As the company’s cub-faced and charismatic CEO, Lerer believes that Thrillist offers a model for a new type of hybrid media company. The son of Huffington Post co-founder Ken Lerer, he has had a deep look at the art of digital-media business models. In 2010 the pair founded Lerer Ventures, which makes seed investments in companies such as BuzzFeed, NowThisNews, and PandoDaily. The fund has shaped his perspective on the strengths and limitations of media titles that depend on advertising. “How do you build a billion-dollar media company?” he asks, pacing through Thrillist’s lofty New York offices. “You need to own your biggest advertiser.”

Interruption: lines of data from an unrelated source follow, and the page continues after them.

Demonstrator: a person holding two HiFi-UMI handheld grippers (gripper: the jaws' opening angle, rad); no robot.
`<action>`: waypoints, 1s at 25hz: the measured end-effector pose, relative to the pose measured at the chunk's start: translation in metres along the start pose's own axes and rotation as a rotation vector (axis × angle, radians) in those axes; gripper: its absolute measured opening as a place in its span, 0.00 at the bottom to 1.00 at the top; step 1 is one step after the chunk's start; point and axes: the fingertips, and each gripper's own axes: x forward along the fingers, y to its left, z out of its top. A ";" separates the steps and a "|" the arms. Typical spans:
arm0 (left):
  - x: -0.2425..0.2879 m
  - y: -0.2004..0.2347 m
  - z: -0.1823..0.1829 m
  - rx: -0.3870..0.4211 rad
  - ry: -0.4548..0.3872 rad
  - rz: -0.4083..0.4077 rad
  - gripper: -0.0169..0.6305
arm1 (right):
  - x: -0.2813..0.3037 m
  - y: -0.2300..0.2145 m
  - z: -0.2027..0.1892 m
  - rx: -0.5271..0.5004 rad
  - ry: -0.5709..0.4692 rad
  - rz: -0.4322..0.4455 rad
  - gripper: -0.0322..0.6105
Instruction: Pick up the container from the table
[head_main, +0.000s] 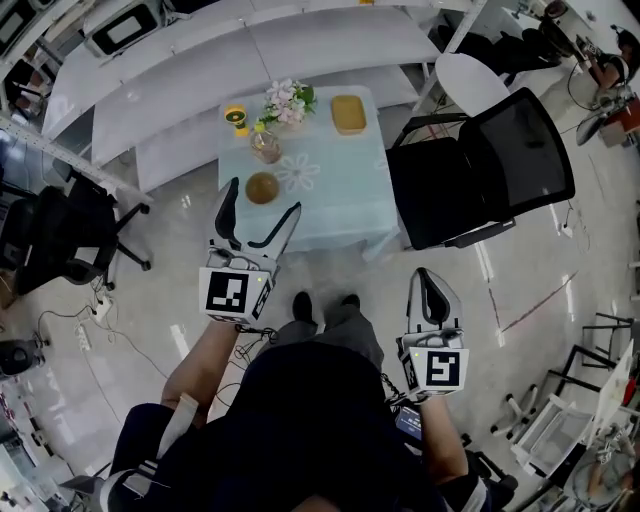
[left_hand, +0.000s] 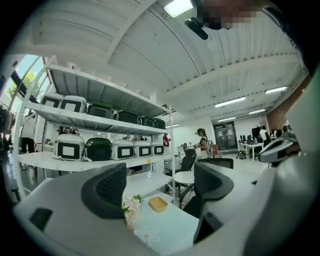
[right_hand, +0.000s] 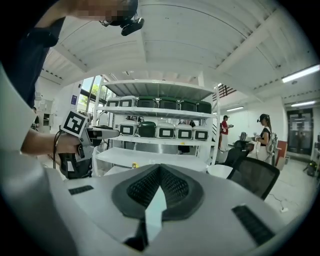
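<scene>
On the glossy table (head_main: 345, 195), a tan rounded container (head_main: 348, 113); left tool (head_main: 265, 199) spread, right tool (head_main: 428, 277) clenched.

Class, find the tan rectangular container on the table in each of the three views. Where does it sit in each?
Head view: container at the far right corner of the table, upper centre.
Left gripper view: container low centre, seen between the open jaws.
Right gripper view: not in it.
Shared landmark: white shelving behind the table, in all three.

The left claw (head_main: 265, 195), jaws apart, hangs at the surface's (head_main: 340, 190) near edge by a brown bowl (head_main: 262, 187). A yellow container (head_main: 348, 114) sits farther back. The right claw's (head_main: 428, 280) jaws are together.
</scene>
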 end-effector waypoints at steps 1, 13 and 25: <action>0.012 0.001 -0.002 0.000 0.004 0.007 0.69 | 0.009 -0.008 0.000 0.001 0.008 0.004 0.05; 0.187 -0.007 -0.064 -0.041 0.099 0.131 0.68 | 0.134 -0.122 0.009 -0.037 -0.022 0.188 0.05; 0.322 0.000 -0.163 -0.072 0.251 0.135 0.67 | 0.210 -0.173 -0.009 -0.043 0.059 0.281 0.05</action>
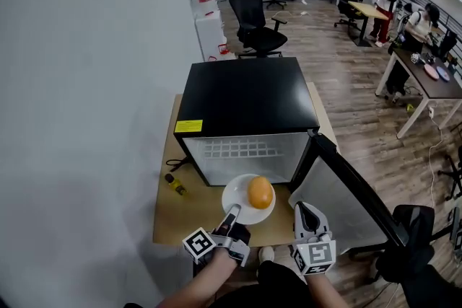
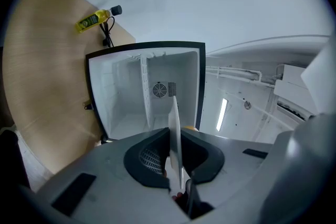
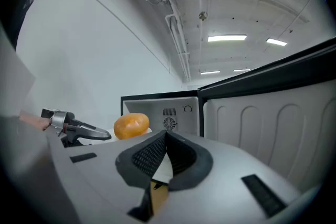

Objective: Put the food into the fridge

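I have the left gripper (image 1: pixel 232 214) pinched on the near rim of the white plate (image 1: pixel 235 198). The round orange food (image 1: pixel 260 192) sits on the plate just right of centre, at the mouth of the open fridge (image 1: pixel 245 94) in the middle of the head view, not yet inside. The right gripper (image 1: pixel 304 208) hangs at lower right with its jaws together on nothing, beside the door (image 1: pixel 357 187) that swings out toward the lower right. To do this step well, I judge I should keep the plate level, since a one-edge grip lets the far side sag and the food looks free to roll. Then I'd slide it straight in under the wire shelf (image 1: pixel 234 149) and set it down before letting go. The plate is thin, smooth and hard, probably slippery in the pads; the food is glossy and rounded. The fridge shell is flat black, its lining moulded white plastic with a small fan grille at the back. The table (image 1: pixel 173 223) is pale wood grain, with a small yellow bottle (image 1: pixel 175 185) at left.
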Motion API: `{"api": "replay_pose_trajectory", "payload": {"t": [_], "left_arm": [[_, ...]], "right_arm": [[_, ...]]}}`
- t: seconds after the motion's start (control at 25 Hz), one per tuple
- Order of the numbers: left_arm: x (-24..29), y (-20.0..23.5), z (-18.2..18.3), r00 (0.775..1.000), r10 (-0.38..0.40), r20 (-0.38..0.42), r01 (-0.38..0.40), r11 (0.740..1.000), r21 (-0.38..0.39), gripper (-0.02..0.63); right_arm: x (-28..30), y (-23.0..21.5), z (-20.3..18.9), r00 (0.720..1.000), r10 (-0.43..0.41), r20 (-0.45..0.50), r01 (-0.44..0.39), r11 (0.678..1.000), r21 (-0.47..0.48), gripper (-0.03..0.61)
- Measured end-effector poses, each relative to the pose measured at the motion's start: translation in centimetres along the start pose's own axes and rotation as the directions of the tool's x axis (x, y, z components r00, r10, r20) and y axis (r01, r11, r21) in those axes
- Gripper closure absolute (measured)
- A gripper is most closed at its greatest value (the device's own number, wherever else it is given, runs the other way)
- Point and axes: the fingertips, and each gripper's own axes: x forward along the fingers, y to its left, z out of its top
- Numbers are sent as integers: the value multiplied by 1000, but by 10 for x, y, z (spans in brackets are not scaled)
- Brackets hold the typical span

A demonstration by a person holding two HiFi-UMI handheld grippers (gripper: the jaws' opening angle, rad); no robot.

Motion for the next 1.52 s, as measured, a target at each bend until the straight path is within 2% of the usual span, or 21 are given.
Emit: {"api": "replay_pose_trajectory", "payload": {"t": [0.24, 0.72, 0.8, 1.16, 1.52], "left_arm": [[49, 6, 22, 1000, 20, -5, -19, 1000, 17, 584], [125, 20, 47, 999, 25, -21, -25, 1000, 14, 584], [134, 25, 52, 1000, 24, -14, -24, 1000, -1, 584], [165, 48, 71, 999, 35, 7, -35, 998, 44, 586], [190, 75, 77, 997, 76, 6, -76, 995, 60, 586]], "right_arm": [[34, -25, 14, 1000, -21, 15, 20, 1000, 18, 518], [79, -38, 17, 1000, 25, -1, -25, 1000, 10, 519], [84, -35, 20, 999, 39, 5, -39, 999, 3, 518], [95, -21, 23, 997, 82, -4, -82, 997, 4, 519], [94, -23, 21, 998, 66, -22, -66, 997, -30, 519]]}}
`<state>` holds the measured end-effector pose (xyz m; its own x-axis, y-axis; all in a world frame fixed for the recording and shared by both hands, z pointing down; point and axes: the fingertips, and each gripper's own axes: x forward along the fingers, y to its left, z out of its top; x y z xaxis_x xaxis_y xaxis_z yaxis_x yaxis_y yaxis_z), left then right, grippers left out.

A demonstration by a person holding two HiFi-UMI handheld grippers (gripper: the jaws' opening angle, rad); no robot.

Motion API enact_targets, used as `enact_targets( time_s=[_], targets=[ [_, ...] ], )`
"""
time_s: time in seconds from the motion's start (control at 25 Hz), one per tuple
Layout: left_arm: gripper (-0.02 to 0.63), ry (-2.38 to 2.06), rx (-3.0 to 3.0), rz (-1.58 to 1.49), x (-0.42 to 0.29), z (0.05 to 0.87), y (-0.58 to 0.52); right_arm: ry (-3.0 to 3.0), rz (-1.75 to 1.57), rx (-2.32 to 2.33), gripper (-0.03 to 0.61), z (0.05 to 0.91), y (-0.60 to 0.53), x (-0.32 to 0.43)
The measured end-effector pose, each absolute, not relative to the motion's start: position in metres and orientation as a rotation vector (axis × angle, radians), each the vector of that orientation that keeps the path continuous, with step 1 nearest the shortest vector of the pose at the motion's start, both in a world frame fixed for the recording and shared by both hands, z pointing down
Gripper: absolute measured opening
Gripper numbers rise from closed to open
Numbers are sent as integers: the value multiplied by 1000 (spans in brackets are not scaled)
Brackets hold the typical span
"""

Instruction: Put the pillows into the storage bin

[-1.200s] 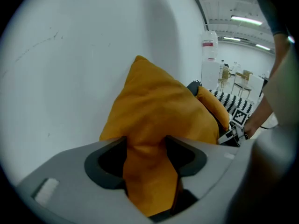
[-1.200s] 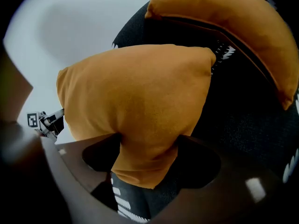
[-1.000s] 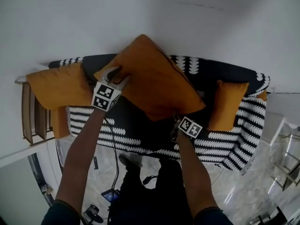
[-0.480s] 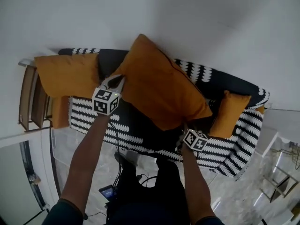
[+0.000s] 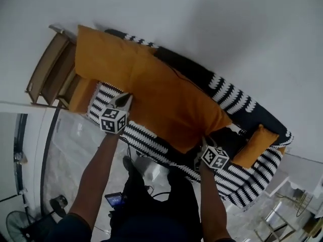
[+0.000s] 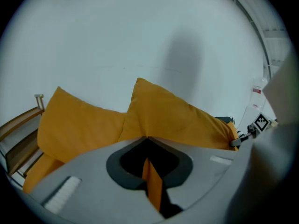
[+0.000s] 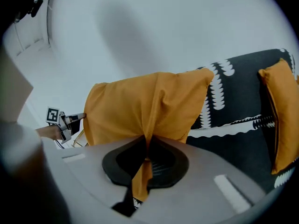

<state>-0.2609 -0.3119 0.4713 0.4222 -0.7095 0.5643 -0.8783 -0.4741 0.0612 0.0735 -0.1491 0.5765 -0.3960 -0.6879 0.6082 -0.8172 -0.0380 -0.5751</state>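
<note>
A large orange pillow (image 5: 171, 105) is held up over a sofa (image 5: 237, 102) draped in a black cover with white patterning. Whether it still touches the seat cannot be told. The left tongs (image 5: 123, 99) are closed on the pillow's edge at about 9 o'clock of the pillow in the head view. In the left gripper view a fold of orange fabric is seen pinched between the jaws, which are pressed together on it. The right tongs (image 5: 206, 144) are clamped on the pillow's corner at about 5 o'clock. In the right gripper view the cloth is seen bunched at the jaw tips, with a strip of it hanging down through the narrow gap. A second orange pillow (image 5: 98, 54) is propped against the sofa's end at 10 o'clock of the held one, just beside it. A smaller orange pillow (image 5: 255, 146) is seen leaning on the sofa at 4 o'clock, apart from the held pillow. A wooden frame (image 5: 48, 69) stands beside the sofa's end at 9 o'clock of the second pillow. A white wall (image 5: 202, 24) fills the 12 o'clock part of the head view.
</note>
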Motion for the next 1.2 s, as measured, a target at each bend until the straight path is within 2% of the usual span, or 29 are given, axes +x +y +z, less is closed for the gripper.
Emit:
enact_targets(
  time_s=[0.32, 0.72, 1.2],
  targets=[
    [5, -1648, 2117, 546, -463, 459, -252, -2193, 1345, 1331, 15, 556, -166, -97],
    [5, -1889, 1856, 452, -706, 456, -141, -2225, 1323, 1016, 15, 555, -130, -331],
    [5, -2050, 1607, 491, -942, 477, -13, -2162, 1396, 744, 15, 583, -56, -573]
  ],
)
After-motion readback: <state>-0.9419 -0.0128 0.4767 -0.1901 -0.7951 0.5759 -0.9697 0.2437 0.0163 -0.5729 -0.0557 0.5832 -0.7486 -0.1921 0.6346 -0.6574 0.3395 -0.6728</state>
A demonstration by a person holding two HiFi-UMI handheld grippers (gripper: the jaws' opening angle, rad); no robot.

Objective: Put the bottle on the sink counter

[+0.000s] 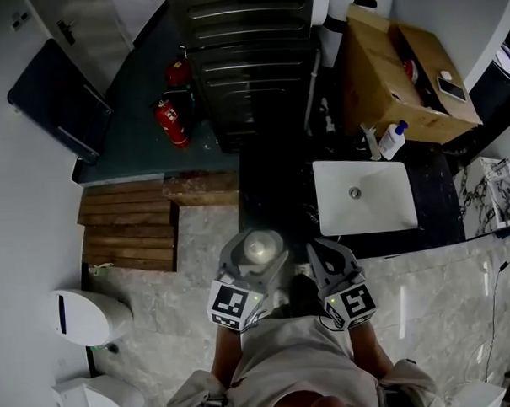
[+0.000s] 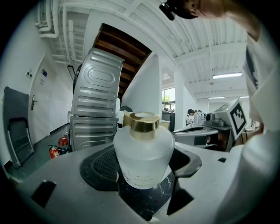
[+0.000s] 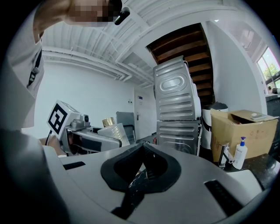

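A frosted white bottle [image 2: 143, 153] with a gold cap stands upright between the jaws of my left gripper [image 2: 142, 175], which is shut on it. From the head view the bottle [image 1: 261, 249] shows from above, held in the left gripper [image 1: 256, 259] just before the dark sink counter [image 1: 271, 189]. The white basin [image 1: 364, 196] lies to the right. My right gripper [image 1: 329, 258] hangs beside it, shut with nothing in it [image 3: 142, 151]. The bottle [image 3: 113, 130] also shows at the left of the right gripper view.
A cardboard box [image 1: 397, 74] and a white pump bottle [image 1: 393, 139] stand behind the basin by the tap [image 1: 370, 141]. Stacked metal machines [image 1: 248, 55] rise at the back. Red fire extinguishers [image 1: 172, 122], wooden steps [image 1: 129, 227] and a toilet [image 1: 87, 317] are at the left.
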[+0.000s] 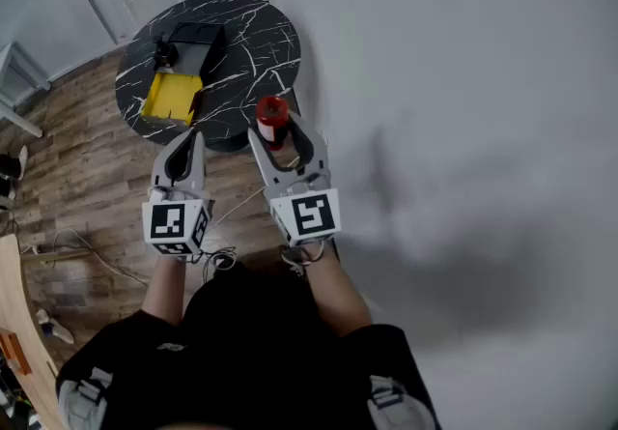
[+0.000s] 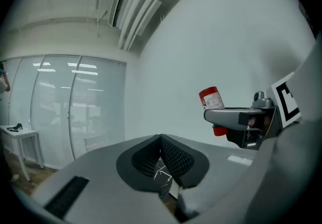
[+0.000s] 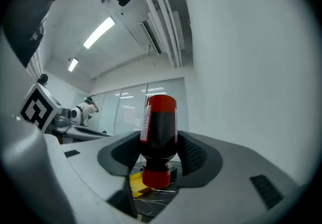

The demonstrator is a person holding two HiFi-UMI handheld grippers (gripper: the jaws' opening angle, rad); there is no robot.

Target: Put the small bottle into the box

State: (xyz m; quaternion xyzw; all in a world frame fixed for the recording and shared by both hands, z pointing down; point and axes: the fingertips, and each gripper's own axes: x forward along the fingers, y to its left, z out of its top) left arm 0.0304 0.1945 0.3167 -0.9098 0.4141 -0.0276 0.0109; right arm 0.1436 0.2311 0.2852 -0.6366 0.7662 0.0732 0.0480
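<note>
Holding: right gripper (image 3: 159,153) clamps small bottle (image 3: 159,125) between its jaws | left gripper (image 2: 161,153): jaws together, empty, beside it | yellow box (image 1: 170,98): ahead, below both grippers

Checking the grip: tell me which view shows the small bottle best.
Right gripper view: the small bottle fills the centre, clamped in the right gripper. The head view shows it small from above; the left gripper view shows it side-on, partly behind a jaw.

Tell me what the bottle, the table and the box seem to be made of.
Bottle: likely plastic, glossy; a sheen shows on its dark body.
Table: black marble or an imitation; white veins.
Box: matte yellow, cardboard or plastic; unclear.
</note>
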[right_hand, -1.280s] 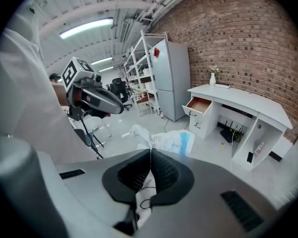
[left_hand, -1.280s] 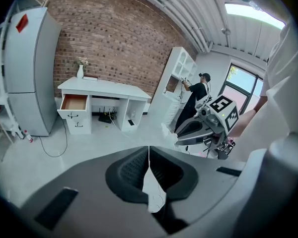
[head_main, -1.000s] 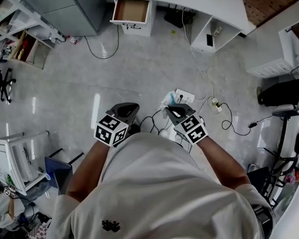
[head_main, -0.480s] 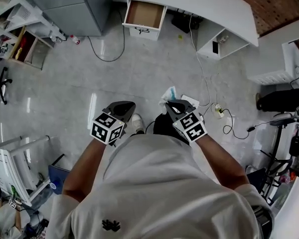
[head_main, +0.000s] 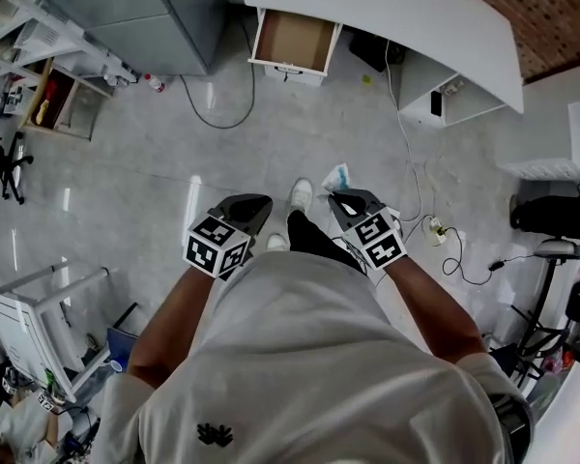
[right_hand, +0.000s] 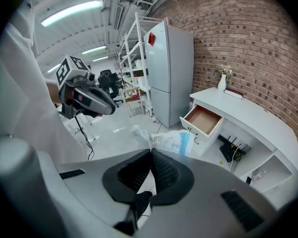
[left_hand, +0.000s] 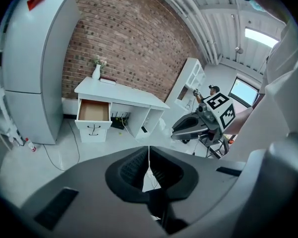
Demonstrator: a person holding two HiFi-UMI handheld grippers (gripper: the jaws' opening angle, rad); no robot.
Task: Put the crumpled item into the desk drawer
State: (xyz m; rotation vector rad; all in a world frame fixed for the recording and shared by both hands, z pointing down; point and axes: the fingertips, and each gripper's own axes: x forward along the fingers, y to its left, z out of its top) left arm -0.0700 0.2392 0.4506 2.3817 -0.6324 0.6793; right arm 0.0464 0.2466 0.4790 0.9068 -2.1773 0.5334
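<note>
The person stood on the pale floor, one white shoe forward, holding both tools out in front of the body. The left gripper was clenched, its dark pads meeting along a thin line with nothing between them. The right gripper, just beside it, was clamped on the crumpled item, a white and blue wrapper that stuck out past the jaw tips and hung above the floor; its print was too small to read. Loose cables trailed over the floor near the right side. Well ahead of both grippers, the drawer stood pulled out from the white counter, its brown inside open to view and apparently empty, though at that distance it was hard to be sure. A tall grey fridge stood beside the drawer end of the counter, a small white vase sat on the counter top, and a brick wall rose behind them.
</note>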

For a media company, Thrillist’s audience isn’t huge. Roughly 9 million people visit its sites monthly; two-thirds of them subscribe to a newsletter about food, drink, and events in one of 25 cities. But in 2010, Thrillist acquired JackThreads, a tiny men’s fashion e-commerce company that it soon integrated with its other media properties, adding a “Shop” tab on Thrillist.com and its brother site, Supercompressor. Thrillist now pulls in 20% of its revenue from digital advertising; the rest comes from e-commerce.

In 2012, JackThreads began designing clothes in-house. Its six private-label brands include Goodale, a casual brand that resembles a tech startup uniform (jeans, T‑shirts), Hillsboro shoes (the “Lerer” is a suede wingtip sneaker), and Crosby & Ross suiting. Thrillist relies on data it collects from readers to evaluate products. It then markets those products to readers through advertiser-created content embedded in its newsletters. “We’ve gotten really good at making a reader into a shopper and a shopper into a reader,” Lerer says.

In recent years, several e-commerce companies have sought to use original content to attract new customers, with mixed results. Thrillist succeeds because the content drives the commerce, Altimeter analyst Rebecca Lieb says. Or as Lerer would say, it’s a media company first.

This story is from the April 28, 2014 issue of Fortune.